Église Saint-Symphorien

Nesles-la-Vallée : L’église Saint-Symphorien « Cathédrale de la Vallée-du-Sausseron »

L’église Saint-Symphorien1Le titre de « cathédrale » peut paraître quelque peu emphatique. Cependant, pour son ampleur, inaccoutumée s’agissant d’une simple église de village, et surtout pour l’unité et la pureté de style dont elle témoigne, l’église Saint-Symphorien de Nesles-la-Vallée n’en mérite pas moins de retenir l’attention.

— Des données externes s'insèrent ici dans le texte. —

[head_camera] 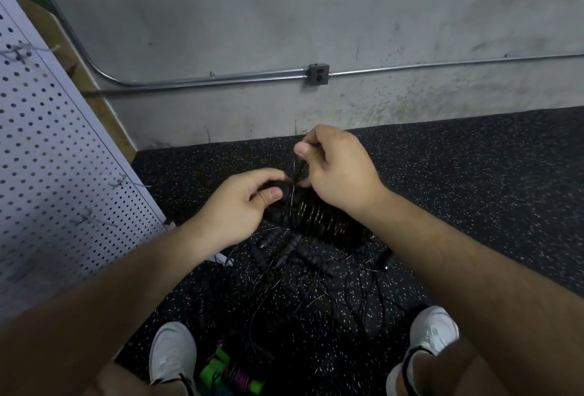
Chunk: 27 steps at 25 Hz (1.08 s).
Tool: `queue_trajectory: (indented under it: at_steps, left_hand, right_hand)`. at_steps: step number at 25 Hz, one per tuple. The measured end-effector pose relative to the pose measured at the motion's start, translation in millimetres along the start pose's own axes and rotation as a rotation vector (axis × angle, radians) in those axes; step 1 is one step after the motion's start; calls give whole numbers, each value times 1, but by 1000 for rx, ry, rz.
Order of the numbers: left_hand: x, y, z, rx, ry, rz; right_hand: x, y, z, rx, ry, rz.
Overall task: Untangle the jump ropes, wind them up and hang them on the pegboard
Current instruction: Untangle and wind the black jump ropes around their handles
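At the left stands the white pegboard [47, 143], and its metal hooks [126, 183] carry nothing, so the hanging is not yet done. In front of the person, above the speckled floor [474, 190], the two hands hold a black wound bundle [319, 217]. The loose jump ropes [300, 275] lie under it in a heap on the floor. I think the danger is here: the thin cord [295, 168] probably leads down into that heap, so a strong pull could tighten a knot below or drag other ropes up with it. Also, if one grip becomes loose, the turns of the bundle may spring open. The left hand [237, 209] has its fingers curled closely round the left end of the bundle, with the thumb pressed on top. The right hand [338, 171], just beside it and a little higher, pinches the thin cord between thumb and forefinger. Its other fingers are folded in, and whether they touch the bundle I cannot tell.
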State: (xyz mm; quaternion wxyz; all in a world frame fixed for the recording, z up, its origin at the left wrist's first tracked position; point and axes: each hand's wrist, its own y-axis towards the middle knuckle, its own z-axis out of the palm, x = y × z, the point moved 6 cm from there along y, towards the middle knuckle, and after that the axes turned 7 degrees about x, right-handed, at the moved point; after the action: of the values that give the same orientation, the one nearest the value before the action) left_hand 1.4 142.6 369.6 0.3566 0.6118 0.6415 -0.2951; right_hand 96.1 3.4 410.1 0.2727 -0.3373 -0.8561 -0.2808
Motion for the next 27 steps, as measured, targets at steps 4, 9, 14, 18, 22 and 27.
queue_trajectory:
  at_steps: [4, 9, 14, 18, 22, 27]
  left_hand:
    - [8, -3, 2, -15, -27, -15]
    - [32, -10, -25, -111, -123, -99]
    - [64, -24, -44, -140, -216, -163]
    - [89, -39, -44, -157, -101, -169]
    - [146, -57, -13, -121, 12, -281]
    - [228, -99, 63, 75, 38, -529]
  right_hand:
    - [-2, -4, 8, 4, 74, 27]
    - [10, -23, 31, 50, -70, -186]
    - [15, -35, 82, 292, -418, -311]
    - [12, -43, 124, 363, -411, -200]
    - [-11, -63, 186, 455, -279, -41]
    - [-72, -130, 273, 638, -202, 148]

Malgré les trop visibles restaurations qu’elle a subies, – mais sûrement grâce à elles, encore debout -, notre église n’a cessé d’exciter la curiosité des archéologues, et parmi ceux-ci, de Viollet-le-Duc. En effet, ce ne sont pas moins de trois citations que renferme son Dictionnaire raisonné d’Architecture1. Et de nos jours, les ouvra­ges les plus récents2 s’intéressent encore à notre modeste sanctuaire. Il est donc tout à fait légitime de faire le point de la question. Que sait-on, que voit-on, à quoi ressemble tel détail, à quoi s’apparente-t-il, etc.? Autant d’énigmes posées qu’en­semble nous allons essayer de décrypter !

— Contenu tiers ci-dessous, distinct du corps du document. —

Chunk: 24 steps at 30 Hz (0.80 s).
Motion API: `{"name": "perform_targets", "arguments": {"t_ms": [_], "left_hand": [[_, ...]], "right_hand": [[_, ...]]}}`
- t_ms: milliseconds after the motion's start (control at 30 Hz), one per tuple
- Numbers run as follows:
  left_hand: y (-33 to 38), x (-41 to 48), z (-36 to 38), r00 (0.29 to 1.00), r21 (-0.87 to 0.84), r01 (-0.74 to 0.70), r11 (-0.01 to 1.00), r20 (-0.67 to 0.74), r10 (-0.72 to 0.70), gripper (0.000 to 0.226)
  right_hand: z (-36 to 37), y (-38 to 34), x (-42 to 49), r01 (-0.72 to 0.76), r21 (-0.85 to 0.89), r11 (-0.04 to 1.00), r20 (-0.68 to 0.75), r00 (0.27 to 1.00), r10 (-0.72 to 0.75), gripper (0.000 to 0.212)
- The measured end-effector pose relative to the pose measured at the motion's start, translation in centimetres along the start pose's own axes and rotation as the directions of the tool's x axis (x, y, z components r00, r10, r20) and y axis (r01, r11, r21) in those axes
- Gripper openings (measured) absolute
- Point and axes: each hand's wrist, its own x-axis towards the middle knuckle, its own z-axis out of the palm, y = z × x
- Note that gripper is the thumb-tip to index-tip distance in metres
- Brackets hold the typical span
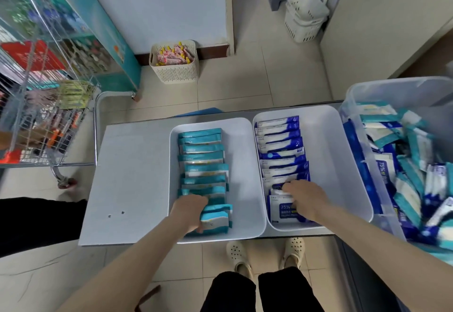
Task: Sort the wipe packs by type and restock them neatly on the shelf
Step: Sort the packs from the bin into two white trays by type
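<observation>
Two white trays sit side by side on a grey table [132, 179]. The left tray [245, 164] holds a row of teal wipe packs [202, 162]. The right tray [338, 164] holds a row of dark blue wipe packs [282, 150]. My left hand [187, 210] grips the nearest teal packs [218, 218] at the row's front end. My right hand [306, 196] rests on the nearest blue packs, fingers curled over a blue "75%" pack [282, 210].
A clear plastic bin [392, 96] at the right holds several mixed teal and blue packs. A wire shopping cart [49, 120] stands at the left. A cream basket [175, 63] of pink packets and stacked white baskets [305, 15] stand on the tiled floor beyond.
</observation>
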Motion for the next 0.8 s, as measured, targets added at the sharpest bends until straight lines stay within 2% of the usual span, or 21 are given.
{"name": "perform_targets", "arguments": {"t_ms": [133,267,400,467,567,700,800], "left_hand": [[0.2,-0.4,0.2,1.000,-0.032,-0.004,0.999,-0.022,0.003,0.046],[0.9,-1.0,0.1,0.990,0.069,0.037,0.997,-0.141,-0.027,0.057],[1.0,-1.2,-1.2,0.984,0.114,0.071,0.991,-0.169,-0.051,0.069],[1.7,-1.5,-2.2,0.981,0.037,0.070,0.997,-0.184,-0.062,0.068],[4.0,-1.7,-4.5,0.954,-0.141,0.018,0.990,-0.294,-0.059,0.054],[9.5,-2.1,-8.0,0.892,-0.325,-0.161,0.932,-0.451,-0.003,0.039],[14.7,-1.6,-9.9,0.871,-0.392,-0.281,0.876,-0.487,0.062,0.033]], "right_hand": [[0.1,-0.7,0.4,0.018,0.104,0.994,-0.008,1.000,-0.017,0.041],[-0.3,-0.8,-0.3,0.020,0.139,0.990,-0.054,0.998,-0.013,0.043],[-1.2,-0.3,-1.6,0.013,0.155,0.988,-0.125,0.992,0.007,0.047],[-2.0,0.1,-2.5,-0.016,0.204,0.979,-0.156,0.987,0.049,0.047],[-3.0,0.7,-4.4,-0.045,0.333,0.942,-0.213,0.970,0.121,0.043],[-3.8,2.2,-7.2,-0.051,0.464,0.884,-0.301,0.930,0.212,0.039],[-3.8,3.8,-9.7,-0.057,0.509,0.859,-0.370,0.886,0.278,0.038]]}}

Aucun document n’éclaire l’histoire de la construction ; on sait seulement que la paroisse de Nesles dépendait, au Moyen âge, du diocèse de Beauvais. Il existait vraisemblablement une vieille église romane, lorsqu’au premier tiers du XIIème siècle, sans doute vers 1130-1140, on éleva sur son flanc méridional le puissant clocher que l’on admire encore. Environ cinquante années plus tard, soit entre 1180-1185 et la fin du XIIème siècle, furent bâtis, pratiquement d’un seul jet, la nef et ses colla­téraux ainsi que le chœur.

La tour-clocher

L’église Saint-Symphorien2

Partie la plus ancienne de l’édifice, le clocher était sans doute initialement accolé à la nef de l’église, alors dépourvue de bas-côtés.

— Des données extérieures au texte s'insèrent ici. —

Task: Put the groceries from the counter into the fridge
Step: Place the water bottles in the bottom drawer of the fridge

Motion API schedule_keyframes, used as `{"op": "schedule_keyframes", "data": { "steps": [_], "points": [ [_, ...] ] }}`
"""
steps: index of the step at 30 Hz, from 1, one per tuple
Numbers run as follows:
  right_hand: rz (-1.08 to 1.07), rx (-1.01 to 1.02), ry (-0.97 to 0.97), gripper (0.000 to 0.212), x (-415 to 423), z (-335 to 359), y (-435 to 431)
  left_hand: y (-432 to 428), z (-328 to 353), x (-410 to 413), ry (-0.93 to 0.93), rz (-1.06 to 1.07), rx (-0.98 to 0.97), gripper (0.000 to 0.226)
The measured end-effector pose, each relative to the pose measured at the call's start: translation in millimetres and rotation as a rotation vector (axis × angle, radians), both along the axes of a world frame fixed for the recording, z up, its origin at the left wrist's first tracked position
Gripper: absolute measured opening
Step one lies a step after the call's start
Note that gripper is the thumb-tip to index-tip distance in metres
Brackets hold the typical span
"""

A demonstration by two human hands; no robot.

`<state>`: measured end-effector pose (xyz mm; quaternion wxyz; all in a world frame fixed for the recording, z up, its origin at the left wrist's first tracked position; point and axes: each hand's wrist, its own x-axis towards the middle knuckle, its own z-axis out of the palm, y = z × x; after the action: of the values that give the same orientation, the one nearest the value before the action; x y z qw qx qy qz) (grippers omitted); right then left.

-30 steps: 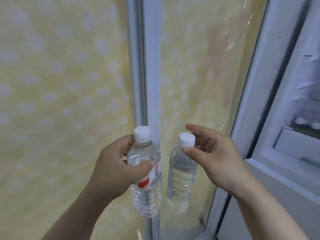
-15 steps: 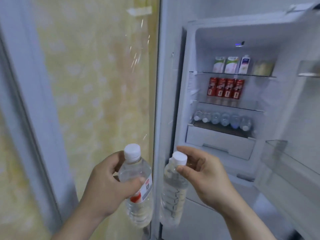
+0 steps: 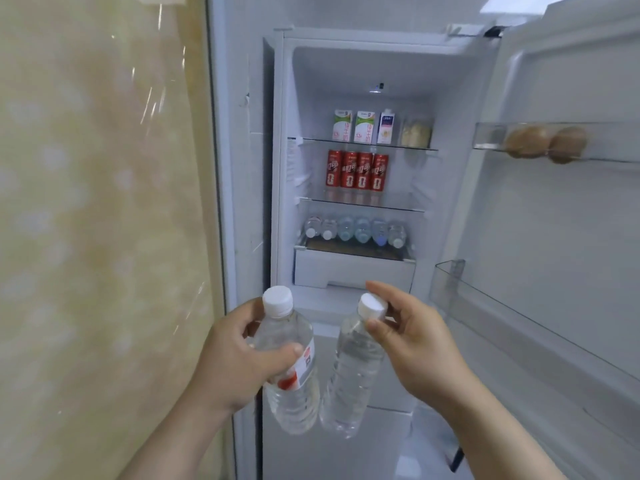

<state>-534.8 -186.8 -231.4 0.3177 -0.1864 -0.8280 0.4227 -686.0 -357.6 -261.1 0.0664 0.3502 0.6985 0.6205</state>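
Before the open fridge [image 3: 353, 64], under its white drawer [image 3: 353, 268], the left hand [image 3: 239, 355] clamps its fingers [image 3: 242, 318] round a labelled water bottle [image 3: 294, 375], while the right hand [image 3: 412, 344] pinches the cap [image 3: 372, 306] of a plain water bottle [image 3: 349, 382], the bottle bottoms seemingly touching, with the door bin [image 3: 450, 282] near at right.

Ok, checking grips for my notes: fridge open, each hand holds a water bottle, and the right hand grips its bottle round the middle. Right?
Not quite: the head view shows the right hand pinching its bottle by the white cap, not round the middle. The rest holds.
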Motion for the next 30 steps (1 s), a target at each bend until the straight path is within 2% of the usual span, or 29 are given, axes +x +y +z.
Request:
{"op": "schedule_keyframes", "data": {
  "steps": [2,6,13,21,25,30],
  "points": [
    [-0.032,0.004,-0.001,0.047,-3,-3,14,16,0,-5,0.0,-0.03,0.003,0.054],
    [-0.066,0.008,0.0,0.043,-16,-13,47,51,-3,-21,0.02,-0.038,-0.021,0.06],
    [-0.044,0.022,-0.013,0.046,-50,-20,111,120,-8,-55,0.036,-0.031,-0.062,0.052],
    [-0.043,0.065,-0.051,0.041,-85,-15,180,191,-11,-89,0.074,0.021,-0.062,0.069],
    [-0.039,0.056,-0.068,0.035,-97,-14,199,211,-8,-100,0.09,0.039,-0.035,0.053],
    [-0.043,0.015,-0.053,0.048,-113,-15,216,231,-4,-116,0.113,0.05,-0.046,0.058]
  ]
}}
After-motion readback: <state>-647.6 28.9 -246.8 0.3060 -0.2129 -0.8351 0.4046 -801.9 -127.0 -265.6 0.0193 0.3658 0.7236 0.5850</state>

Examinons les détails de son élévation. La tour proprement dite est plan­tée sur un soubassement massif de plan carré, épaulé, à chaque angle, par de solides contreforts en retour d’équerre ; une seule fenêtre, en plein cintre, s’ouvre, encadrée de colonnettes et de tores, et surmontée d’une rangée de clous sculptés. Les deux étages supérieurs, presque identiques, sont ajourés de baies jumelles, en plein cintre, plus hautes et étroites au premier étage qu’au second ; elles sont moulurées de deux rouleaux bordés de tores qui reposent sur des colonnes engagées. A chaque angle, des contreforts-colonnes, implantés sur chaque face, laissent apparaître l’arête de la tour; les chapiteaux sont ornés de feuilles plates ou nervurées et de palmettes d’acanthe. Chacun des étages est couronné d’une « corniche beauvaisine », dans laquelle chaque petit arc est subdivisé en deux petits arcs ou deux demi-arcs. Les modillons sur lesquels repose cette corniche, sont décorés de têtes humaines, de têtes de quadrupèdes ou de moulures ; beaucoup, notamment au premier étage, sont modernes (sans doute sont-ils de la main de Chapot, sculpteur qui, selon les archives de la fabrique, travaillait, en août 1889, au clocher).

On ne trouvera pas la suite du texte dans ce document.